Résumé en anglais Introduction. Low-frequency ultrasound (US) applied on skin, called sonophoresis, have been investigated to enhance the transdermal transport of various drugs in vitro and in vivo in animals. We aimed to investigate low-frequency sonophoresis in vivo in humans. Methods. Three randomized clinical trials have been conducted in healthy subjects: trial (1) aimed to assess skin toxicity of sonophoresis at different intensity levels compared to placebo; trial (2) aimed to investigate the transdermal penetration of histamine with sonophoresis; trial (3) aimed to investigate the clinical efficiency of sonophoresis in enhancing transdermal penetration of topical steroids in human skin.

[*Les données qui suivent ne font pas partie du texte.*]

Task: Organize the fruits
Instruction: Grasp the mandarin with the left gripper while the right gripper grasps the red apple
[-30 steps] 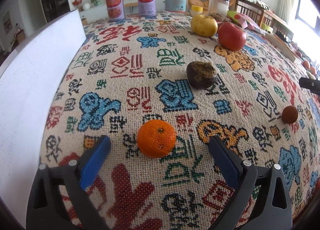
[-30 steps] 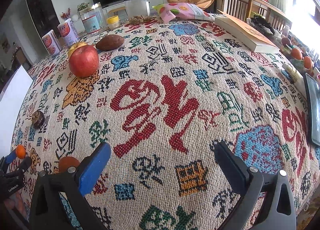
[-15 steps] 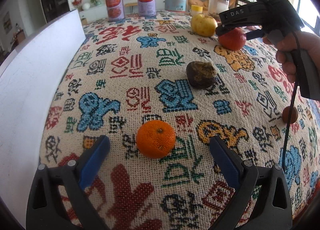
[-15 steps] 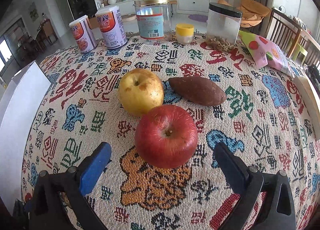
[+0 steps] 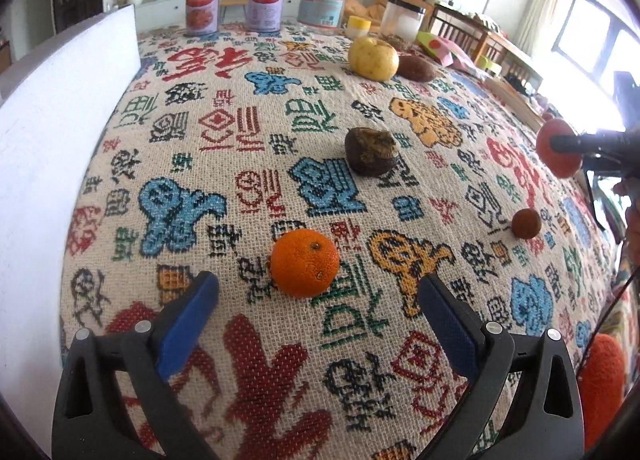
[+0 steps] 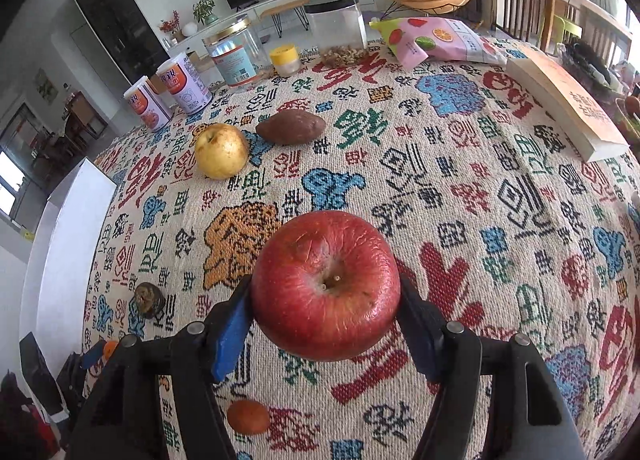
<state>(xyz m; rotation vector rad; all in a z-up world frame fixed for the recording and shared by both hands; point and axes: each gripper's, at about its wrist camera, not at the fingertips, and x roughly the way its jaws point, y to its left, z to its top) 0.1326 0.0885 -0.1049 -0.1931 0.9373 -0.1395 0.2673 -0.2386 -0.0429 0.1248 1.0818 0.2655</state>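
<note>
While our right gripper (image 6: 326, 324) closes its jaws on the red apple (image 6: 326, 286), both blue pads press the fruit's flanks and it hangs clear of the patterned tablecloth (image 6: 460, 179), stem end facing the camera. We grip it across its widest part, likely so the round skin cannot roll out. From the left wrist view the same apple (image 5: 558, 147) shows at the far right, carried above the cloth. Behind it the yellow apple (image 6: 221, 155) and the sweet potato (image 6: 291, 131) lie almost touching, probably a group being formed. Our left gripper (image 5: 318, 320) holds its fingers wide apart, empty, with the orange (image 5: 305, 262) just beyond the tips, set up for a pick. A dark fruit (image 5: 371, 150) and a small brown fruit (image 5: 526, 223) sit well apart, not yet sorted.
</note>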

US were applied in pulsed mode for 5 minutes, with a 36 kHz device. US intensities ranged from 1.57 to 3.50 W/cm2. Results. In trial (1), no toxicity, defined as a pain score > 40/100 or necrosis, was reported. The most frequent adverse events were erythema, and tinnitus, which ceased on discontinuation of US. In trial (2), arm zones without US showed no papules, whereas 9/10 subjects receiving US showed papules. In trial (3), including 15 subjects, vasoconstriction was significantly higher with the topical steroid applied after US than without US, especially in the zone with 2-h occlusion. Conclusions. These clinical trials provide favourable exploratory results regarding tolerance of low-frequency sonophoresis on human skin in vivo. They confirm that sonophoresis enhances transdermal penetration of histamine and increases the efficiency of topical steroids.
Keywords: ultrasound; sonophoresis; clinical trial; toxicity; histamine; topical steroids.